# Exercise goal:
For the string "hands", search the entries below and copy every line where it appears.

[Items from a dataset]
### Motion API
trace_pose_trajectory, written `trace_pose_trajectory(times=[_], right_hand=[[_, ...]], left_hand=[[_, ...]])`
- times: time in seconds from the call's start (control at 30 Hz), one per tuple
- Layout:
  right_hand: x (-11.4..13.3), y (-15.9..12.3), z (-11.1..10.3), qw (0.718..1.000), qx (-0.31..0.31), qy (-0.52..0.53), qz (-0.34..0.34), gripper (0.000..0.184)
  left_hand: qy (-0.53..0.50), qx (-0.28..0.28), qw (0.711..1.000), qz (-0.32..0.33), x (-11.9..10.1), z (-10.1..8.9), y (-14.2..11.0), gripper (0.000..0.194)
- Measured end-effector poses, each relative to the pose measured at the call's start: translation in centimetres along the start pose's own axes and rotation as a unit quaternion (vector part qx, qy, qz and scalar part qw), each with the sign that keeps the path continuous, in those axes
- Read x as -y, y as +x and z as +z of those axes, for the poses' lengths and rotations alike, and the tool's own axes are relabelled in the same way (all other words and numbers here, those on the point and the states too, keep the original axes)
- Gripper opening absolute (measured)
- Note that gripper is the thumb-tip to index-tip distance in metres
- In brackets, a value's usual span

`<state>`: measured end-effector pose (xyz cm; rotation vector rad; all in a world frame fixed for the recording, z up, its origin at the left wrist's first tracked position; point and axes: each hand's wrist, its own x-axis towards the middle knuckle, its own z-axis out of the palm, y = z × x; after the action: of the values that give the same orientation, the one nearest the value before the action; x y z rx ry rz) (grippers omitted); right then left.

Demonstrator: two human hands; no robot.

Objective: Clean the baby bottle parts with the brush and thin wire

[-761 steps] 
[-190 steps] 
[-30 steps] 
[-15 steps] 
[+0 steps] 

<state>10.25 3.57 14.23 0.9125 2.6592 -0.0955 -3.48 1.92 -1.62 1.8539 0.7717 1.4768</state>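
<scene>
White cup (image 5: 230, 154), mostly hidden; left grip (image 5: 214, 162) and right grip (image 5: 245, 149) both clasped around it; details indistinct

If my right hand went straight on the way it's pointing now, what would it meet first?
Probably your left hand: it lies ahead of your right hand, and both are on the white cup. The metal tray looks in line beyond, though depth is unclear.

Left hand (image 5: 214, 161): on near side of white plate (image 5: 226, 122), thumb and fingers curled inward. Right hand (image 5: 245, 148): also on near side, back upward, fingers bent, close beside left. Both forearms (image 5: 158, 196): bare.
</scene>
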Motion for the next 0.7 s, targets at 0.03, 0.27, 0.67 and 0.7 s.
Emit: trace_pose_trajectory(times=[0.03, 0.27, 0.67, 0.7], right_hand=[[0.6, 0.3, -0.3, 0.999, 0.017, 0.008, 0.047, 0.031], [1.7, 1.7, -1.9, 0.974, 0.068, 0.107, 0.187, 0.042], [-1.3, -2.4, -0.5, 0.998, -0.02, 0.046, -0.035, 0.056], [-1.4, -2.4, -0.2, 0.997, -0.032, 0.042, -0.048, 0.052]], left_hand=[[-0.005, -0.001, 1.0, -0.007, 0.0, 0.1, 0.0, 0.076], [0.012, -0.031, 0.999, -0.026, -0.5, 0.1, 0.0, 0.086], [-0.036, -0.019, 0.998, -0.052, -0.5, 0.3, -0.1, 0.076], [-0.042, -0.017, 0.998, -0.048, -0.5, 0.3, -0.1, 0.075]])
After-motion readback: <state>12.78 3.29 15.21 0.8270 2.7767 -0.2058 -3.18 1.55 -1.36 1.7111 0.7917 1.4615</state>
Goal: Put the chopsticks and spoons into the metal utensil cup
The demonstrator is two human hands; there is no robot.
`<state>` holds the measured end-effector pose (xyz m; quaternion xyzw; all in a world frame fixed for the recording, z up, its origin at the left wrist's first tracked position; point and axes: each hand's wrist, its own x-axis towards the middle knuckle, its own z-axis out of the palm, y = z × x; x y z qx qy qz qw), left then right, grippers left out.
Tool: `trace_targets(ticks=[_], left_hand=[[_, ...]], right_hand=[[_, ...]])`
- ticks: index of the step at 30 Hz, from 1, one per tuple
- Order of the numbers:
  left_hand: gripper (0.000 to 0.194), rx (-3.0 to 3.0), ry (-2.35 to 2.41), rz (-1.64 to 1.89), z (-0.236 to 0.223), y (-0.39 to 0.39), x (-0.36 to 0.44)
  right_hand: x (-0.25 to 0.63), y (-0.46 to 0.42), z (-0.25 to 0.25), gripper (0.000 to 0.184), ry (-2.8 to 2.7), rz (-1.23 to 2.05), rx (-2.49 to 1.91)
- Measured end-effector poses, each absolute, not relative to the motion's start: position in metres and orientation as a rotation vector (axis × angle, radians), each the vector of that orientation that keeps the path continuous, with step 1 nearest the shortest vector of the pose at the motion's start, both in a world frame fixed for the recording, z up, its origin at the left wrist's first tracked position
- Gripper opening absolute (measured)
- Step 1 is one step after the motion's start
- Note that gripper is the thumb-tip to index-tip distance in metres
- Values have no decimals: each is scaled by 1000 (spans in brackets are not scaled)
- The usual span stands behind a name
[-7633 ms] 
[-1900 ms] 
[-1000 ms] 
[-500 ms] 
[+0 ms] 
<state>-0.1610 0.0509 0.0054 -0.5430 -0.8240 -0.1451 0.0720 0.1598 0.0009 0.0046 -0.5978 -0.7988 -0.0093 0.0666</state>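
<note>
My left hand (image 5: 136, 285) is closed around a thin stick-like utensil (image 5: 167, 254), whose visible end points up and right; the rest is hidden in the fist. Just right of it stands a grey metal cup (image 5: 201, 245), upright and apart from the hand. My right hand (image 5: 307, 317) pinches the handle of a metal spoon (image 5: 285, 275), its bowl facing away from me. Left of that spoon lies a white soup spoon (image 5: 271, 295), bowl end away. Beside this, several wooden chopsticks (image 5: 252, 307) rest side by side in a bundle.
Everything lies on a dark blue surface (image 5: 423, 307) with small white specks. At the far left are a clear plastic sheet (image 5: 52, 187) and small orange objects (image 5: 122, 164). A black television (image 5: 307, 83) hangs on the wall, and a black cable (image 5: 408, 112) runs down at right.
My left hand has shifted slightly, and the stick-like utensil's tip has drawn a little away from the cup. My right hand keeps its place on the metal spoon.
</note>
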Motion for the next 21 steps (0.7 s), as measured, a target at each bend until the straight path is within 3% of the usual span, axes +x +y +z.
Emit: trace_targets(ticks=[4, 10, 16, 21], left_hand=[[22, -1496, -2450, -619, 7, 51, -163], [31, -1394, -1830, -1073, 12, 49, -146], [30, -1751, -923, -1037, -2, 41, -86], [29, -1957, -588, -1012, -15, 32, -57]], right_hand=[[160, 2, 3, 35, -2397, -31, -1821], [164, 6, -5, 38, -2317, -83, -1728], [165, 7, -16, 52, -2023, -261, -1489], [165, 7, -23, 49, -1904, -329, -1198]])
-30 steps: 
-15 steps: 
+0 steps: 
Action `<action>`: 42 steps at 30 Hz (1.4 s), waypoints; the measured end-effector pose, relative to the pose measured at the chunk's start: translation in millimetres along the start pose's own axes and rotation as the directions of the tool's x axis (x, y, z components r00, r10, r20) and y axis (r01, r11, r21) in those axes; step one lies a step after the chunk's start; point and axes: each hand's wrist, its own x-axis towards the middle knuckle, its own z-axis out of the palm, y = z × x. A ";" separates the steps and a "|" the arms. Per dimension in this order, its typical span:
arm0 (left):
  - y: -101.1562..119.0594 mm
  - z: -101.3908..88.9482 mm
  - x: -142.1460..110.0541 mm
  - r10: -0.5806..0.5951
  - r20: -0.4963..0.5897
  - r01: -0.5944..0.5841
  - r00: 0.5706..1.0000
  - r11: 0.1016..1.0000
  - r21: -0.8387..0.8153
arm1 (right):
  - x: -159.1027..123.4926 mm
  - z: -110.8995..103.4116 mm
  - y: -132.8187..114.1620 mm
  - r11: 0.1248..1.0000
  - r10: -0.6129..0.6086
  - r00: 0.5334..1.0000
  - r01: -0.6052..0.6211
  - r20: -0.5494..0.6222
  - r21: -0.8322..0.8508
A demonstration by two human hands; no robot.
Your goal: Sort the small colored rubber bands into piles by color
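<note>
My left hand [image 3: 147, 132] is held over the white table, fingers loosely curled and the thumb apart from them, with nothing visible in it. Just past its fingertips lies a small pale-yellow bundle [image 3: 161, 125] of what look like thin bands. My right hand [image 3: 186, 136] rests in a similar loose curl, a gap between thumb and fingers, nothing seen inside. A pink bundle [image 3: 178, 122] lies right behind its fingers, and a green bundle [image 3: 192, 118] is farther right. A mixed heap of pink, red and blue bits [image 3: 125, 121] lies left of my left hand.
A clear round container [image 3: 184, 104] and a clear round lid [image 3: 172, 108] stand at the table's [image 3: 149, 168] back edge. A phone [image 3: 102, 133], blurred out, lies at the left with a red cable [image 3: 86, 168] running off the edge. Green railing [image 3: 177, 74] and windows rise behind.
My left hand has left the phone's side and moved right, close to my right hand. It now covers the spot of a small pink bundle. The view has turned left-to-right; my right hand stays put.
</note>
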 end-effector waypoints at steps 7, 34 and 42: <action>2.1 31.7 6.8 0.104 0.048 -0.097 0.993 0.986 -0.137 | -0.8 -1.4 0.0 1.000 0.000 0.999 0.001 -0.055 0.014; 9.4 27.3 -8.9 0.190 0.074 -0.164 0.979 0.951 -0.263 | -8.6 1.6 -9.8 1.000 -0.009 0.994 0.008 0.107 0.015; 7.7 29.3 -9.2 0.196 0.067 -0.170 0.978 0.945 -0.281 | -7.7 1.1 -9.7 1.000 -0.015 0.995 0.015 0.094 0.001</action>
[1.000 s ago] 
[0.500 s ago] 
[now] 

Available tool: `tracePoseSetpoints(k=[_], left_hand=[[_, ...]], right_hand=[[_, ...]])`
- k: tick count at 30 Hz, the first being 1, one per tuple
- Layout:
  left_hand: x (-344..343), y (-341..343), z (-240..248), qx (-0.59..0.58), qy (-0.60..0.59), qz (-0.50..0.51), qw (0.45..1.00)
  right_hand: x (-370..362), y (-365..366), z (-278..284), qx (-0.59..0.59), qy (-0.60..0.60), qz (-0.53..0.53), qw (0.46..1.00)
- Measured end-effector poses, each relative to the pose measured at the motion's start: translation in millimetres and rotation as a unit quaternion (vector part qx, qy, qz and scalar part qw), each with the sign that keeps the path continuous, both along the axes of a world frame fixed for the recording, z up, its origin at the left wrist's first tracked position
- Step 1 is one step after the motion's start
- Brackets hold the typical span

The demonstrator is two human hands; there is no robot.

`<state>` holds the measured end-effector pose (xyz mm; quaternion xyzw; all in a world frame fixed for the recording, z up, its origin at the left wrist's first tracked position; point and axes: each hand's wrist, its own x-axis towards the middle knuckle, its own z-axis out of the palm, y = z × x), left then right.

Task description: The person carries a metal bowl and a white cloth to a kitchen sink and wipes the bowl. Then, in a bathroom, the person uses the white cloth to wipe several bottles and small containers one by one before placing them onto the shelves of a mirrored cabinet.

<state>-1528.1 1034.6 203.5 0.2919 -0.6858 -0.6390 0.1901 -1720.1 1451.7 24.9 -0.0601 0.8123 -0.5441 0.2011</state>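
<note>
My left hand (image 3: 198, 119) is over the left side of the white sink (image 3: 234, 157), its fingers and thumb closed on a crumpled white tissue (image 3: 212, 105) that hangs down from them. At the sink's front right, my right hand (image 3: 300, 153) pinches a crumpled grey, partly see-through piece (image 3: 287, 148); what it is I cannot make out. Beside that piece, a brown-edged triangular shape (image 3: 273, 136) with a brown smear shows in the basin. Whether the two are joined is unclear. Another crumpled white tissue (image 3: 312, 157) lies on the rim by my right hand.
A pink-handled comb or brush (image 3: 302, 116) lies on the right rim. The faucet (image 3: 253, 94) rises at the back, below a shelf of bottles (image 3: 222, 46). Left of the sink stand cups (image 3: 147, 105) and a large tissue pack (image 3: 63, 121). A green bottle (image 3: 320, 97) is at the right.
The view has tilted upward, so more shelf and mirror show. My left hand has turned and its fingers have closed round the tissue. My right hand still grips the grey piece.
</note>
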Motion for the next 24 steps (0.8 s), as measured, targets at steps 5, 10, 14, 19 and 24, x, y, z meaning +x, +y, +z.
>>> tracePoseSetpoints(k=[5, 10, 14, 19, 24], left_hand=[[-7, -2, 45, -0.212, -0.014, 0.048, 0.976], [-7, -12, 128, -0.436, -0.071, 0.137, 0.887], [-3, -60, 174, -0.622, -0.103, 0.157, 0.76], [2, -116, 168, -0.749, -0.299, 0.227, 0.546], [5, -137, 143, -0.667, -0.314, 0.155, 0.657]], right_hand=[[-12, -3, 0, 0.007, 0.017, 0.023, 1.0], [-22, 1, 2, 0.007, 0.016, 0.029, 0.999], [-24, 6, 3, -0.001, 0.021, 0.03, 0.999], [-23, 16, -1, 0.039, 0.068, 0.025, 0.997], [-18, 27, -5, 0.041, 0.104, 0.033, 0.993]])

# Exercise output:
Demonstrator: two human hands; no robot.
The demonstrator is two human hands; there is no robot.
A demonstration by two human hands; no robot.
The demonstrator is two human hands; there is no robot.

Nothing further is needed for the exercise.